Risultati preliminari positivi con remissione completa nei primi tre bambini con leucemia trattati con la nuova tecnica

Ha avuto successo il trattamento dei primi tre bambini in Italia con cellule CAR-T ottenute a fresco, seguendo una produzione automatizzata innovativa. Si tratta di tre pazienti con leucemia linfoide acuta a precursori B-cellulari (LLA-BCP), che non avevano risposto a tutte le terapie convenzionali e in un caso nemmeno al trapianto di cellule staminali emopoietiche allogeniche.

Il trattamento è stato effettuato utilizzando le cellule geneticamente modificate prodotte presso l’Officina Farmaceutica dell’Ospedale Pediatrico Bambino Gesù (OPBG) di Roma attraverso un sistema automatizzato. Questo sistema innovativo è stato sviluppato nell’ambito del progetto CAR-T Italia, promosso dal Parlamento che ha destinato fondi al Ministero della Salute. “La ricerca sulle terapie avanzate ha un valore strategico, al fine di poter offrire ai cittadini le migliori possibilità di cura. I risultati di questo importante progetto sono un passo avanti significativo in questa direzione e ci confermano come sia fondamentale continuare a investire sulla ricerca”, ha sottolineato il Ministro della Salute, Roberto Speranza.

Il “Progetto di ricerca su cellule CAR-T per patologie ematologiche maligne e per tumori solidi” è condotto dagli IRCCS della Rete Alleanza contro il Cancro (ACC) sulla base dell’Ordine del giorno della Camera dei Deputati del 30 dicembre 2019. Gli obiettivi sono comprendere meglio i meccanismi che regolano l’efficacia o la tossicità dell’impiego di questa forma innovativa d’immunoterapia, svilupparla anche in casi con neoplasie solide e identificare i processi produttivi per renderla disponibile per il maggior numero possibile di pazienti.
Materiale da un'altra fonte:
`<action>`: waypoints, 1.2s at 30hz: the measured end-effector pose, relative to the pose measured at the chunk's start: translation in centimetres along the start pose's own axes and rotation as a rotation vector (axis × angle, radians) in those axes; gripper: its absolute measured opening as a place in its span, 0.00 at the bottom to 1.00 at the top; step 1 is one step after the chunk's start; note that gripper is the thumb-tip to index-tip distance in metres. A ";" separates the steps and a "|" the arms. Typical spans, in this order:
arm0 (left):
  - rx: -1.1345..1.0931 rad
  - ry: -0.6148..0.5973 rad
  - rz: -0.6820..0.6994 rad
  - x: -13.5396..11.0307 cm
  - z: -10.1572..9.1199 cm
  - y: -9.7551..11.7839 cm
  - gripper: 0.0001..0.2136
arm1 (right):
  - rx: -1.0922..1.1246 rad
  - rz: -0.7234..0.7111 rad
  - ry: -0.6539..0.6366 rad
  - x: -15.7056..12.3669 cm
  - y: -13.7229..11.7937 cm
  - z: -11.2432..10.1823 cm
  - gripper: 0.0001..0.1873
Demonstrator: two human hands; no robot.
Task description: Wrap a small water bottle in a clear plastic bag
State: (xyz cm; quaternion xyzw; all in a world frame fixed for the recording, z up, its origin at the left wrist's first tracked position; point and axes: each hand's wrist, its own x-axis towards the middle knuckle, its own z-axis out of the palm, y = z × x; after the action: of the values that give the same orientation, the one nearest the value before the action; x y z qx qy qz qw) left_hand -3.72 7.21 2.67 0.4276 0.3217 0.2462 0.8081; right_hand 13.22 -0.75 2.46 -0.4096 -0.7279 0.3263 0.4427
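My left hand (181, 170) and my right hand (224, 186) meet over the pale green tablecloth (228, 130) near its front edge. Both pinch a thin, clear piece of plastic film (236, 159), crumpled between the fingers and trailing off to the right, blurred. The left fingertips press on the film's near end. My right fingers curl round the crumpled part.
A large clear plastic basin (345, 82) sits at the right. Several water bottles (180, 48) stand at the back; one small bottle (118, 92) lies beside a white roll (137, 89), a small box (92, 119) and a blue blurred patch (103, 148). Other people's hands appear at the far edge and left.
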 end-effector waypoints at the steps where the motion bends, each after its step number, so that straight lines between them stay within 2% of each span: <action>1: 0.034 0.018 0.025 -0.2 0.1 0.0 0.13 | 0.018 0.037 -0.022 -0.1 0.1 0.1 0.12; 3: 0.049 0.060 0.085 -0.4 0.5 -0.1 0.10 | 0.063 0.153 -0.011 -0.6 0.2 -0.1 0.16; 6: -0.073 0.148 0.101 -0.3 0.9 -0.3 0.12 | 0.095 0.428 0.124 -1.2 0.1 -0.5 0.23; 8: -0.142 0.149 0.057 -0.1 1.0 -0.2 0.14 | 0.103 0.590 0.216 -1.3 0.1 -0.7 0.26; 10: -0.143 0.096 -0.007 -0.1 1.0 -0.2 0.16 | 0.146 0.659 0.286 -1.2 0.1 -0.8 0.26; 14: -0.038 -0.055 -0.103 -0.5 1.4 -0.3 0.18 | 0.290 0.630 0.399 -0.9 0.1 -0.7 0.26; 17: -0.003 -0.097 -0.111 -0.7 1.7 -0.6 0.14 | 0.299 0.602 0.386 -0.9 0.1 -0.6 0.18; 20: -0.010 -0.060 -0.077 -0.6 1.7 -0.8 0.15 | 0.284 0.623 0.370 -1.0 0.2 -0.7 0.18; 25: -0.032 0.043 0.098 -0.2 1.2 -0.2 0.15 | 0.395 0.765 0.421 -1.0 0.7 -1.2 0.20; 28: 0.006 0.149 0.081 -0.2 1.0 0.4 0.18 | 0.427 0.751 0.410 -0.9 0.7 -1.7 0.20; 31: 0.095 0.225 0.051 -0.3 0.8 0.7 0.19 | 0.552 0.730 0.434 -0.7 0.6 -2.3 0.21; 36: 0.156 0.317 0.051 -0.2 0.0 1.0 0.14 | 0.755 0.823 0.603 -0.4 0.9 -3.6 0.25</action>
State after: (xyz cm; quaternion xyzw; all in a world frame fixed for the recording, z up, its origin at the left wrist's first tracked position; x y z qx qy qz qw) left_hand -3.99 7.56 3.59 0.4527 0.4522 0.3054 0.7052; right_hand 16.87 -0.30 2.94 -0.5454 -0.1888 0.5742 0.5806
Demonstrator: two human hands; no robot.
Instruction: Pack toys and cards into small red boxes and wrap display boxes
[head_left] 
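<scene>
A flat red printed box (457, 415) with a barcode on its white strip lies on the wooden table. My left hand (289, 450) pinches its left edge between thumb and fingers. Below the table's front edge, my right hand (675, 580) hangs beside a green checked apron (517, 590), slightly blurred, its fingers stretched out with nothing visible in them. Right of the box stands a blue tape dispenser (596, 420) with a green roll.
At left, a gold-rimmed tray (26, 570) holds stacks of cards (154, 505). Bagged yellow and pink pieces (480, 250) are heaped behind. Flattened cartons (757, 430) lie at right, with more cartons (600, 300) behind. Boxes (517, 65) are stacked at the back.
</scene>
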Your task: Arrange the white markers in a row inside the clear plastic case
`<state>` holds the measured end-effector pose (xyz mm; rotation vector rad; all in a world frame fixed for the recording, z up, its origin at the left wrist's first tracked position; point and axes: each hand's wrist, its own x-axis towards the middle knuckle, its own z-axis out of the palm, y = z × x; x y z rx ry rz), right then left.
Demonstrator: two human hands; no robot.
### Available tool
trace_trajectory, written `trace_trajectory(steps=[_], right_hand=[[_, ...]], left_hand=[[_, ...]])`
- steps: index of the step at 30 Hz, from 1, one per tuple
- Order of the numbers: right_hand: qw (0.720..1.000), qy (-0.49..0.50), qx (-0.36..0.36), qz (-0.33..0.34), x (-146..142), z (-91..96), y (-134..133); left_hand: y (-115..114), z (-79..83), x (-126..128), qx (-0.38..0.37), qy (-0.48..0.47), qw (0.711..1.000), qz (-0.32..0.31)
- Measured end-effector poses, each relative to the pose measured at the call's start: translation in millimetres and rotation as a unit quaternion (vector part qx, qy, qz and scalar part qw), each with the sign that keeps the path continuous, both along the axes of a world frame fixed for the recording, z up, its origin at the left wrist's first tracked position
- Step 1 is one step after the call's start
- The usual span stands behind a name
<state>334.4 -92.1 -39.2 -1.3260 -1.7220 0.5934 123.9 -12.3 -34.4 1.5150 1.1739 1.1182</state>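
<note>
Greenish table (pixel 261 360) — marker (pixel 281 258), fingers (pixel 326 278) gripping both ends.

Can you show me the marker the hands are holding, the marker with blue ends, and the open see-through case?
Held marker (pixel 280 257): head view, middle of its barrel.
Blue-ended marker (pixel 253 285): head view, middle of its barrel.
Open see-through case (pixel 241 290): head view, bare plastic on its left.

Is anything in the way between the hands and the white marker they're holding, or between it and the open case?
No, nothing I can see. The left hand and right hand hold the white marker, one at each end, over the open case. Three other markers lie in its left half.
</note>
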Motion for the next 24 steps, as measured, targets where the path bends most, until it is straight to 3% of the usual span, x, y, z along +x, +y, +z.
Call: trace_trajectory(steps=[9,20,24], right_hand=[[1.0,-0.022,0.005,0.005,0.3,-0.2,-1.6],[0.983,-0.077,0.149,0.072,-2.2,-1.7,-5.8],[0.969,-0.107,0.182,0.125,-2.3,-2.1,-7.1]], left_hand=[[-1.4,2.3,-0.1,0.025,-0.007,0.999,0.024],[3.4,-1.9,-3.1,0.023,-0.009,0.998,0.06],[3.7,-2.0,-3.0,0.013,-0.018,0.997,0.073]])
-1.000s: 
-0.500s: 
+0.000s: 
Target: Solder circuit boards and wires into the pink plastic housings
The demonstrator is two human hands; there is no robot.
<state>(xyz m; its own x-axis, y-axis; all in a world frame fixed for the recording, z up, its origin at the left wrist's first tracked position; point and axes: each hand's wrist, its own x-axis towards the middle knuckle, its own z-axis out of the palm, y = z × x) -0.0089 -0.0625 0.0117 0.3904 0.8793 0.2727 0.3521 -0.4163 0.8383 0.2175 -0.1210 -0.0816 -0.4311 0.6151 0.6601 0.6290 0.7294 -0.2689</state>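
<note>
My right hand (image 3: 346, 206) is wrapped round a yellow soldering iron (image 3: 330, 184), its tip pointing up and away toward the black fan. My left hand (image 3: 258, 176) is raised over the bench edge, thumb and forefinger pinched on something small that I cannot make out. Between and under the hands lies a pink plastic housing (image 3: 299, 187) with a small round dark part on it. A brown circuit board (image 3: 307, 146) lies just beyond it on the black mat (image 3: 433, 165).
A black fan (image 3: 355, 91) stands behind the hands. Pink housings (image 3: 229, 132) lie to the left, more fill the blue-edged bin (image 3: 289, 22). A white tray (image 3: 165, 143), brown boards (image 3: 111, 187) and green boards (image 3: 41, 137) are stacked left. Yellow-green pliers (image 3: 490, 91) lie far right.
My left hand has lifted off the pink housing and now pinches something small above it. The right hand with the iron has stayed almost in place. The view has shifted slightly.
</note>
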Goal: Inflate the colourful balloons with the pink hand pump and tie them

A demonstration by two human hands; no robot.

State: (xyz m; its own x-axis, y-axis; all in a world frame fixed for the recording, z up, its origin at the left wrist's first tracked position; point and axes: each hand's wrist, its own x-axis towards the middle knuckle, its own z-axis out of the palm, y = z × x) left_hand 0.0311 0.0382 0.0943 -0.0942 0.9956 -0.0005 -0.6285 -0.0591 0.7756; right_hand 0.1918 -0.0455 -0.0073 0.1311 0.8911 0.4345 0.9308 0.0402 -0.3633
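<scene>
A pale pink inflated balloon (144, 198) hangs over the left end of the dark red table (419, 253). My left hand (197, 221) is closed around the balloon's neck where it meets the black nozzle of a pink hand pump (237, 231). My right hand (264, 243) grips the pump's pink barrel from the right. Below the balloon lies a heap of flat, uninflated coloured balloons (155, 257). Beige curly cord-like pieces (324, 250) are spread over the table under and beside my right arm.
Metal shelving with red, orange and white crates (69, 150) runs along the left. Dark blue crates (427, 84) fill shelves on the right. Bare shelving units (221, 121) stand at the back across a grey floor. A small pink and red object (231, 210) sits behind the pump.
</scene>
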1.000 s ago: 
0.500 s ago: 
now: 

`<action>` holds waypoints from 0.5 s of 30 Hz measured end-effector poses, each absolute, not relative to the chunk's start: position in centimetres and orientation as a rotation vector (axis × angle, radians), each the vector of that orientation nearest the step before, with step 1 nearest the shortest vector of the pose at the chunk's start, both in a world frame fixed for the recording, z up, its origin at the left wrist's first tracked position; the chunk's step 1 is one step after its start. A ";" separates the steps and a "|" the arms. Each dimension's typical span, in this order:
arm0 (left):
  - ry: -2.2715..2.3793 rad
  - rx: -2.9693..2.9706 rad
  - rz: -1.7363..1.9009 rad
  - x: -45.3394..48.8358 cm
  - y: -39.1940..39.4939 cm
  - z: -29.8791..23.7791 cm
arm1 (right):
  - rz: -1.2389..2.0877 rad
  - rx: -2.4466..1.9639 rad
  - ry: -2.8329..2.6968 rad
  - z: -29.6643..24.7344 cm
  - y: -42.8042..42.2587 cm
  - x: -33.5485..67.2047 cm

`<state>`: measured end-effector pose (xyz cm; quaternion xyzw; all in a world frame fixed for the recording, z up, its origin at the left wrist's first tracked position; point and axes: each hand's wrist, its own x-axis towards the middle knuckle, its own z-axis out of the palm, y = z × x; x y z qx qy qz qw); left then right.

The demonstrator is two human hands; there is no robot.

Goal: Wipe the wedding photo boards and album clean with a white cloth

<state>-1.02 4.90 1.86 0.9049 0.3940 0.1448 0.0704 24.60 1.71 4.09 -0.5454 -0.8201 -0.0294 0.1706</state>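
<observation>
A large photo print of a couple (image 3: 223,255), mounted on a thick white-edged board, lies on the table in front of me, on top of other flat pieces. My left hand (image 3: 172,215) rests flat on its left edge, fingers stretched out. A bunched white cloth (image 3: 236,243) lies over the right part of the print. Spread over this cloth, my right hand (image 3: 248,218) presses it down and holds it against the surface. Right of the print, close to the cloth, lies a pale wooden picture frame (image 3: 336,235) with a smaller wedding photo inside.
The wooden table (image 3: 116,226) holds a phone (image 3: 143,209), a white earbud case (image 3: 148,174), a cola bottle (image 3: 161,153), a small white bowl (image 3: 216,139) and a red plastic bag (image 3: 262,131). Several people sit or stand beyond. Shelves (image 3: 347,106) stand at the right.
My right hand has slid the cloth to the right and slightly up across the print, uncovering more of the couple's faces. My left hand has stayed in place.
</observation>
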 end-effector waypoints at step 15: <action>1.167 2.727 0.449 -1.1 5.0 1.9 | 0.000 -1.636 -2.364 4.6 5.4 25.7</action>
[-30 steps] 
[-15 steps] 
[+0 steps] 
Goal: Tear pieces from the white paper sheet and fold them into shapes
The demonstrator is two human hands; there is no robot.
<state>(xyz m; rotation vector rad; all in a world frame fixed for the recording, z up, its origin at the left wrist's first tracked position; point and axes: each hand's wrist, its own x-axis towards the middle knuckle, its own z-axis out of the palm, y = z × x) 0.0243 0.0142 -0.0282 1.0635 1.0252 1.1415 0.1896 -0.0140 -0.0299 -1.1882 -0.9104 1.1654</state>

Il sistema automatizzato consente di produrre in due settimane più lotti di cellule CAR-T contemporaneamente all’interno dello stesso ambiente, di ridurre il personale necessario alla produzione, di contenere il rischio di contaminazione e di generare procedure altamente standardizzate e riproducibili, limitando i costi di produzione.

I tre bambini inseriti nel nuovo protocollo hanno ricevuto cellule geneticamente modificate per esprimere il recettore CAR (Chimeric Antigen Receptor) diretto verso il bersaglio tumorale CD19. L’infusione a fresco è stata ben tollerata, vi è stata solo febbre come effetto collaterale e già dopo due settimane dall’infusione vi era remissione completa della malattia: si tratta di risultati preliminari considerati promettenti.

“Come coordinatore del Progetto e responsabile del gruppo dell’Ospedale Pediatrico Bambino Gesù (OPBG) sono particolarmente felice per questo risultato”, ha commentato Franco Locatelli, Direttore del Dipartimento di Oncoematologia dell’OPBG e Presidente del Consiglio Superiore di Sanità. “La decisione del Parlamento italiano, cui tutti noi ricercatori afferenti al Progetto siamo straordinariamente grati, d’investire in un campo così innovativo trova così una concreta realizzazione terapeutica che sarà certamente seguita da altre applicazioni in malati affetti da differenti patologie oncologiche”.